▶ _Problem to solve_:
Output all entries precisely and leave out the pictures.

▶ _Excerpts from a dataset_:
[Start of Attachment]

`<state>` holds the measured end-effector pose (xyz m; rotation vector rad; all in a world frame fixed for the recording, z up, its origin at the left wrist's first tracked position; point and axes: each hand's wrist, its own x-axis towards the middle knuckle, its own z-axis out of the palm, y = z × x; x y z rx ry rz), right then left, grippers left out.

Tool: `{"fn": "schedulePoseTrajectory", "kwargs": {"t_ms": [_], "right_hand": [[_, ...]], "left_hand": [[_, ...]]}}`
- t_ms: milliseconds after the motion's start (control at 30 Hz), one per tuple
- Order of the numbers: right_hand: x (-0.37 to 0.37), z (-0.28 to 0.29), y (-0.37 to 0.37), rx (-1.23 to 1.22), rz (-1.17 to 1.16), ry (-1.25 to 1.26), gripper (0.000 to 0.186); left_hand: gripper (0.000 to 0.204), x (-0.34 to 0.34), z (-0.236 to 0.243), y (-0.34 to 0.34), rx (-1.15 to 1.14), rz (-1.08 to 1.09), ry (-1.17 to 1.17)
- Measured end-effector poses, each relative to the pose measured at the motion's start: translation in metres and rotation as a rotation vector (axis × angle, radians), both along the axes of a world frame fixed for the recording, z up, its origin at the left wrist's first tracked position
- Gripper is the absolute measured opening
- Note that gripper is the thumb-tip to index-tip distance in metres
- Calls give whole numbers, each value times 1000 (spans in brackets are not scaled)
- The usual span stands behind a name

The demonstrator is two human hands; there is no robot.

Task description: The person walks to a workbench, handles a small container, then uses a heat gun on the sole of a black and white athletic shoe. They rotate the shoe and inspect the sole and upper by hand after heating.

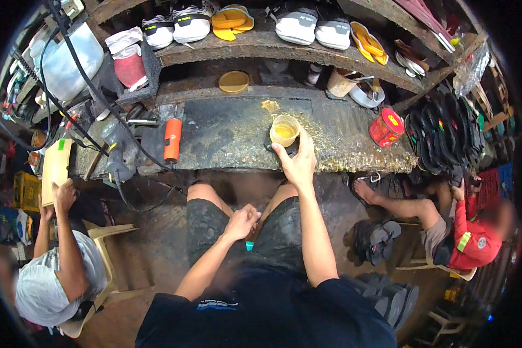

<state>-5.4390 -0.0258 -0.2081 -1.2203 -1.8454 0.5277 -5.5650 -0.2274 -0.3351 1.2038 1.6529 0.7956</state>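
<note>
Thumb and fingers of the right hand [298, 165] curve around a pale cup [284, 131] with yellow contents, gripping it from 5 o'clock on a worn workbench [214, 130]. At 7 o'clock from the cup, the left hand [243, 222] curls above dark shorts [279, 235]; whether its folded fingers pinch anything cannot be told. An orange cylinder [172, 141] sits at 9 o'clock, a red can [387, 128] at 3.
</note>
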Motion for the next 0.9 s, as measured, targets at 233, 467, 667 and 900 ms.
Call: {"fn": "schedulePoseTrajectory", "kwargs": {"t_ms": [233, 467, 667, 900], "right_hand": [[0, -9, 3, 23, -27, 154, 76], [0, -6, -1, 1, 14, 38, 83], [-3, 1, -3, -4, -30, 139, 81], [0, 8, -3, -14, -7, 105, 73]], "left_hand": [[27, 4, -6, 4, -70, -10, -118], [14, -2, 63, 19, 886, -270, 236], [19, -103, 134, 211, 979, 389, 552], [59, -141, 135, 297, 341, 225, 890]]}}
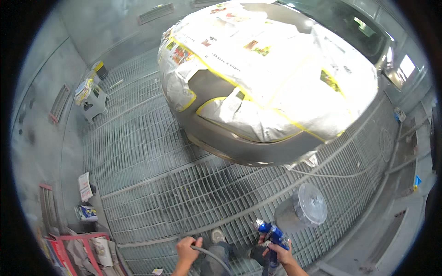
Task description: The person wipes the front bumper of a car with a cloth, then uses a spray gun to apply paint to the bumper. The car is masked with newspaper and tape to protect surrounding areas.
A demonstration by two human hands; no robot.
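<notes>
My right hand [282, 254] is wrapped round the grip of a blue spray gun [271, 232] at the lower middle. A cup [301, 209] with grey contents and a clear round lid sits above the gun, tilted to the right. To the left, my left hand [186, 250] is closed on a grey hose [212, 255], which curves down past my legs. Ahead of both hands, and apart from them, stands a car's front end with a grey bumper [239, 149]. Printed masking sheet [281, 64] covers its hood and lights, edged with yellow tape [212, 69].
Metal grating [138, 152] forms the floor, with a hose [340, 175] lying across it at right. By the left wall stand a grey stool [94, 105] and a can [99, 69]. A red rack [85, 238] with papers is at lower left.
</notes>
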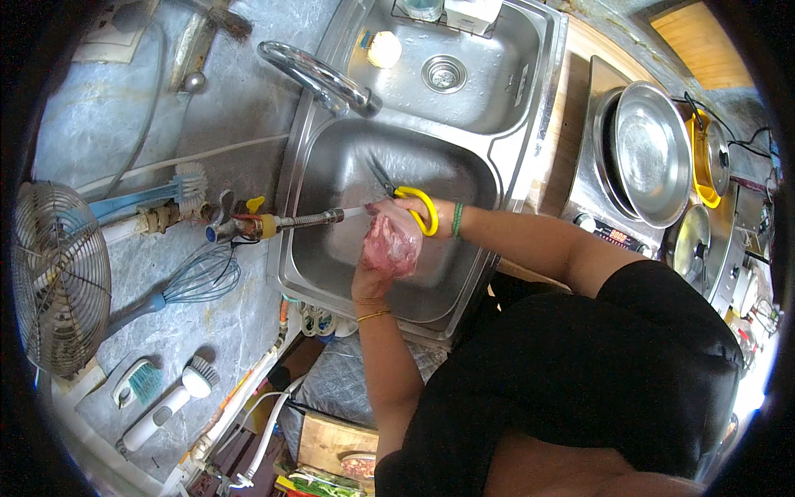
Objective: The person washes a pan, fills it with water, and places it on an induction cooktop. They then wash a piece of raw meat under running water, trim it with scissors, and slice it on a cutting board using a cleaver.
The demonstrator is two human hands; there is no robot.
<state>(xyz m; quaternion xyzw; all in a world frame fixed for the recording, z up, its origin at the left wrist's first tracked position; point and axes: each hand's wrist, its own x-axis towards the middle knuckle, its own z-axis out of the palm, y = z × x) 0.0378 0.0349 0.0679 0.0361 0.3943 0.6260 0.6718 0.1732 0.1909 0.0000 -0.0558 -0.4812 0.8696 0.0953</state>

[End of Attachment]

▶ _Output_:
`<state>` holds the measured end-effector pose (xyz m; rotation vector rad; all in a world frame fixed for the recording, z up, its origin at the left wrist's first tracked position; point and axes: each hand's wrist, its own x-axis towards the middle knuckle, its own z-axis out of the palm, y = z × x; x y z rx ry rz), right then left, grippers left out.

Tool: `{"fn": "schedulePoseTrajectory", "kwargs": {"t_ms": [_], "right_hand": [[_, ...]], "left_hand": [[_, ...]]}}`
- t_ms: milliseconds after the motion's start (control at 30 Hz), one per tuple
- Order of the numbers: right_hand: x (-0.37 to 0.37), z (-0.28 to 0.29), y (-0.37 to 0.37), rx (-1.23 to 1.22), rz (-1.17 to 1.16), ry (-1.25 to 1.26), gripper (0.000 to 0.186); left_hand: gripper (0.000 to 0.204), x (-0.34 to 0.34), z (-0.236 to 0.243), y (-0.34 to 0.34), rx (-1.15 to 1.14), rz (-1.08 to 1.09), ry (-1.17 to 1.17)
- Measured end-effector poses, each relative to the pose measured at the motion's start: translation in metres and rotation as a rotation vector (axis × angle, radians), both along the axes of a world frame fixed for the recording, z up, its origin at the left wrist's first tracked position
- Gripper is the absolute measured opening
- Note that gripper is the thumb-tip to index-tip distance in metres
- Calls give whole numbers, each value times 1000 (spans in brackets are not scaled)
- The usual span stands behind a name

The demonstrator is two human hands; there is no robot.

Task description: The person walks to a workbench, handles a small container, then uses a heat gun on the sole of a black and white athletic shoe. They rotate the shoe and inspect the sole and upper by hand after heating.


<state>-5.4390 -0.0258 -0.2081 -1.2203 -1.8454 0.5277 -5.5650 -0.2274 -0.3351 1.2038 1.6529 0.7956</state>
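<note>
Thumb and fingers of the right hand [298, 165] curve around a pale cup [284, 131] with yellow contents, gripping it from 5 o'clock on a worn workbench [214, 130]. At 7 o'clock from the cup, the left hand [243, 222] curls above dark shorts [279, 235]; whether its folded fingers pinch anything cannot be told. An orange cylinder [172, 141] sits at 9 o'clock, a red can [387, 128] at 3.
</note>
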Motion for the next 0.9 s, as measured, targets at 233, 467, 667 and 900 ms.
Call: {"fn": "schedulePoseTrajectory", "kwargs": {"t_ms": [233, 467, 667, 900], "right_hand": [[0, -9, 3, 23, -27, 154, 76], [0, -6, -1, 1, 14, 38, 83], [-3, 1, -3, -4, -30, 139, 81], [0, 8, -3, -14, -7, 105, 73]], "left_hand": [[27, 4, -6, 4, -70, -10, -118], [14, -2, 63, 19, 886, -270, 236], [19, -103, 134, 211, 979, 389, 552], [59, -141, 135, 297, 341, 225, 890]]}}
Task description: The person wipes the front bumper of a car with a cloth, then uses a spray gun to apply paint to the bumper. The car is masked with newspaper and tape to protect surrounding areas.
A demonstration by two human hands; no robot.
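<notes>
My right hand [282, 254] is wrapped round the grip of a blue spray gun [271, 232] at the lower middle. A cup [301, 209] with grey contents and a clear round lid sits above the gun, tilted to the right. To the left, my left hand [186, 250] is closed on a grey hose [212, 255], which curves down past my legs. Ahead of both hands, and apart from them, stands a car's front end with a grey bumper [239, 149]. Printed masking sheet [281, 64] covers its hood and lights, edged with yellow tape [212, 69].
Metal grating [138, 152] forms the floor, with a hose [340, 175] lying across it at right. By the left wall stand a grey stool [94, 105] and a can [99, 69]. A red rack [85, 238] with papers is at lower left.
</notes>
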Objective: The person washes a pan, fills it with water, and places it on an induction cooktop. They then wash a piece of raw meat under running water, trim it with scissors, and slice it on a cutting board using a cleaver.
The demonstrator is two human hands; there is no robot.
<state>(xyz m; quaternion xyzw; all in a world frame fixed for the recording, z up, its origin at the left wrist's first tracked position; point and axes: each hand's wrist, its own x-axis towards the middle knuckle, its own z-axis out of the palm, y = z × x) 0.0378 0.0349 0.0679 0.0361 0.3943 0.6260 0.6718 0.1732 0.1909 0.0000 -0.0558 -0.4812 0.8696 0.0953</state>

At this stage, the exercise is finished.